Next gen sequencing nextseq platform

The procedure was performed using the Lexogen SLAM-Seq Metabolic Labeling kit. Cells were plated at 5x10⁵ cells/mL in the appropriate culture medium and were pre-treated either with 0.1% DMSO or with dTAG-VHL (500nM) for 15, 30, 60, or 120 minutes. After the appropriate pretreatment, cells were incubated with 4SU (Lexogen) at a final concentration of 100μM and were incubated with continuous dTAG-VHL/DMSO treatment for 60 min at 37°C / 5% CO₂. Upon addition of 4SU, cells were kept away from light. Cells were harvested at 300 g for 5 min at 4°C, washed with PBS and the RNA was extracted from the cell pellet using QIAshredders (Qiagen) and RNeasy Plus Mini Kit (Qiagen) according to the manufacturer’s protocol. 5ug of the extracted RNA was lodoacetamide treated according to the manufacturer’s instructions (Lexogen). Libraries were prepared using 500ng RNA and the QuantSeq 3’ mRNA-Seq Library Preparation kit (Lexogen). Sequencing was done using the Illumina Next Gen Sequencing NextSeq platform (Illumina) with 20-30 million 75bp, single-end reads.

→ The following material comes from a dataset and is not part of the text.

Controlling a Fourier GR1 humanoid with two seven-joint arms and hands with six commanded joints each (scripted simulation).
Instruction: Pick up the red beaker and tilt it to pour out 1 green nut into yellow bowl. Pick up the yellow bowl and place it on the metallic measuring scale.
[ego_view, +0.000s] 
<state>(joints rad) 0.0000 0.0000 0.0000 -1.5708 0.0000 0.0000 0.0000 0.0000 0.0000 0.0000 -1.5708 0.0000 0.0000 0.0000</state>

For RNA-seq experiments, the cells were plated at 1x10⁵ cells/mL, treated with drug or 0.1% DMSO for the indicated time. Cells were sub-cultured to the original density after 3 days in fresh media with the same concentration of drug or DMSO. RNA was isolated as described above. RNA quality for RNA sequencing was checked on the Agilent TapeStation (Agilent) and quantified by Qubit (ThermoFisher). RNA (1μg) was used to make Illumina compatible libraries by doing Poly-A tail selection and library preparation using the NEBNext Ultra™ RNA Library Prep Kit for Illumina (New England Biolabs). Sequencing was done using the Illumina Next Gen Sequencing NextSeq platform (Illumina) with 20-30 million 37bp, paired-end reads.